Managing user role assignments
Each user can be assigned a role for each application. This is normally done from the Users tab of the DreamFactory admin console but it can also be done via the API. If no assignment is made the user inherits the default role for the app, which can be set from the Apps tab in the admin console. To assign a role you have to include the relationship 'user_to_app_to_role_by_user_id'. As an example let's say we want to assign user id 100 with a certain role for a certain app. If the role id is 7 and the app id is 4, the following would create the required relationship to assign that role to that user for that app.
PUT /api/v2/system/user/100?related=user_to_app_to_role_by_user_id
{ "user_to_app_to_role_by_user_id": [{ "app_id": "4", "role_id": 7, "user_id": 100 }] }
To retrieve the role assignments, do a GET with relationship 'user_to_app_to_role_by_user_id'. The last one is the one we just created.
GET /api/v2/system/user/100?related=user_to_app_to_role_by_user_id
{ "id": 100, "user_to_app_to_role_by_user_id": [ { "id": 23, "user_id": 100, "app_id": 1, "role_id": 7 }, { "id": 24, "user_id": 100, "app_id": 2, "role_id": 7 }, { "id": 25, "user_id": 100, "app_id": 3, "role_id": 7 }, { "id": 26, "user_id": 100, "app_id": 4, "role_id": 7 } ] }
To modify a role assignment, do a PUT with relationship 'user_to_app_to_role_by_user_id'. This example changes the role id from 7 to 8, which changes the user's role for that app only.
IMPORTANT: You must provide the user_id for the assignments you are updating, otherwise they will be deleted.
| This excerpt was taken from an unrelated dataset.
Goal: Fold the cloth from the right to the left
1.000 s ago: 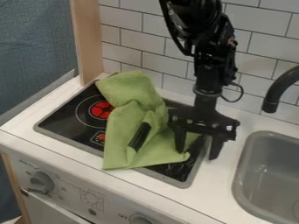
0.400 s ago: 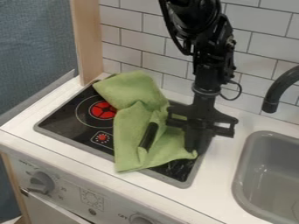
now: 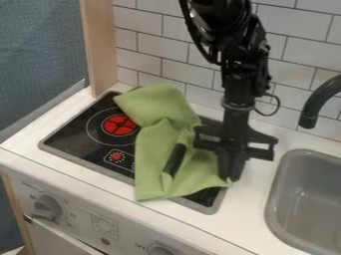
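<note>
The near corner of the green cloth (image 3: 152,169) has slid right and nearer, onto the counter (image 3: 80,172). Just beyond, at the right corner, the fingers (image 3: 232,177) have closed and seem to pinch fabric. The cloth lies across the stovetop (image 3: 70,137), dragged rightward, so the leftward fold apparently remains to be made.

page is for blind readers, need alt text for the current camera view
A black robot gripper pinches the lower right corner of a crumpled green cloth lying across a black cooktop. A black, stick-like object lies on the cloth. To the right are a grey sink and black faucet, with white tiles behind.
</note>
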Action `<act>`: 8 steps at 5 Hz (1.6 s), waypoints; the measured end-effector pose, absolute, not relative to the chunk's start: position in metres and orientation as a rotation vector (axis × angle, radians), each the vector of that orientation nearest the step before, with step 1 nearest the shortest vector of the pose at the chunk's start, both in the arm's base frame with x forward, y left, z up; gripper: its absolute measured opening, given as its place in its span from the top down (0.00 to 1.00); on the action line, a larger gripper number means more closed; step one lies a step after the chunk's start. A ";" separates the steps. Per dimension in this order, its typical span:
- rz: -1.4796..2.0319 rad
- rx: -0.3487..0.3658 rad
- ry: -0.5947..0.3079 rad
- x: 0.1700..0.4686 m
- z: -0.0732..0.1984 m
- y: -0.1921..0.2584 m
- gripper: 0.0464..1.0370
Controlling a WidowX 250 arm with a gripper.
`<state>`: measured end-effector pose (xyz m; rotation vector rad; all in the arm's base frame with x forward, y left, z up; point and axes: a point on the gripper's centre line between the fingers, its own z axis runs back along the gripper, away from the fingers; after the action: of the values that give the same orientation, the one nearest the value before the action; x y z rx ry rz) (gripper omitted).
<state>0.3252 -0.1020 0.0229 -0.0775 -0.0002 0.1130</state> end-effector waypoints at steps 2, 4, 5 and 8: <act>0.098 -0.104 -0.063 0.322 0.078 -0.096 0.99; 0.238 -0.154 -0.048 0.338 0.107 -0.035 0.99; 0.320 -0.160 -0.052 0.339 0.108 -0.001 0.99; 0.474 -0.110 -0.039 0.336 0.085 0.060 0.99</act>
<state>0.3356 0.0604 0.0846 -0.1104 -0.0390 0.4737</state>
PUT /api/v2/system/user/100?related=user_to_app_to_role_by_user_id
{ "user_to_app_to_role_by_user_id": [ { "id": 23, "user_id": 100, "app_id": 1, "role_id": 7 }, { "id": 24, "user_id": 100, "app_id": 2, "role_id": 7 }, { "id": 25, "user_id": 100, "app_id": 3, "role_id": 7 }, { "id": 26, "user_id": 100, "app_id": 4, "role_id": 8 } ] }
To delete a role assignment, do a PUT with relationship 'user_to_app_to_role_by_user_id'. Set the user_id field to null for the one you wish to delete. After deletion, the user will inherit the default role for that app.
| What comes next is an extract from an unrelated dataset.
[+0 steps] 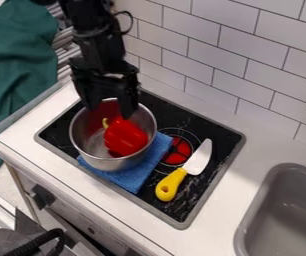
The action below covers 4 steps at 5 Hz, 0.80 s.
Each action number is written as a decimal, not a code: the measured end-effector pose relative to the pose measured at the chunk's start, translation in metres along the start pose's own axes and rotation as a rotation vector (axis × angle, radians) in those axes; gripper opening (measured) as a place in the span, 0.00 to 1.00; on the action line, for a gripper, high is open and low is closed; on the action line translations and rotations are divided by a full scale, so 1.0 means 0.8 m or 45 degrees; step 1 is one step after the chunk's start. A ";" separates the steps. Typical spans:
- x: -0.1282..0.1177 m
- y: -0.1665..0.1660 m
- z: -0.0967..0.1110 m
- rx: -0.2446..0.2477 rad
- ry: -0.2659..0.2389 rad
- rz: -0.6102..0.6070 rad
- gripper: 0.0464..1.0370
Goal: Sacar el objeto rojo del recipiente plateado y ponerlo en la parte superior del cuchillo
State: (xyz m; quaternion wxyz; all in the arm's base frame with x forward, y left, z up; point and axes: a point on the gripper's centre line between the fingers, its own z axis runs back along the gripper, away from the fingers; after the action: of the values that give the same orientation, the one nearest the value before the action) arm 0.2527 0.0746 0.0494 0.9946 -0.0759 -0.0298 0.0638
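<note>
The black gripper (110, 107) hangs over the back part of the silver pot (102, 163), pointing down with its two fingers apart and nothing between them. Inside the pot lies a red bell pepper (126, 137) with a green stem, just below and to the right of the gripper. To the pot's right a knife (198, 158) rests on the black stove top, its yellow handle toward the front and its blade pointing to the back.
Under the pot is a folded blue cloth (137, 177). The black stove top (217, 137) has a red burner (178, 151) beside the knife. A grey sink (286, 210) is at the lower right, and a tiled wall (209, 45) stands behind.
</note>
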 end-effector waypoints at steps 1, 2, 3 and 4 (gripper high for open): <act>0.000 -0.009 -0.026 0.051 0.035 0.165 0.97; -0.013 -0.006 -0.038 0.106 0.033 0.411 0.97; -0.032 -0.007 -0.048 0.180 0.036 0.710 0.97; -0.032 -0.008 -0.050 0.201 -0.003 0.954 0.97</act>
State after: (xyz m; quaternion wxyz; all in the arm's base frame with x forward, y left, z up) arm 0.2305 0.0594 0.0099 0.9051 -0.0045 0.0039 0.4251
PUT /api/v2/system/user/100?related=user_to_app_to_role_by_user_id
{ "user_to_app_to_role_by_user_id": [ { "id": 23, "user_id": 100, "app_id": 1, "role_id": 7 }, { "id": 24, "user_id": 100, "app_id": 2, "role_id": 7 }, { "id": 25, "user_id": 100, "app_id": 3, "role_id": 7 }, { "id": 26, "user_id": null, "app_id": 4, "role_id": 8 } ] }
These examples are for a single user, but multiple role assignments can be done on multiple users, all in the same call.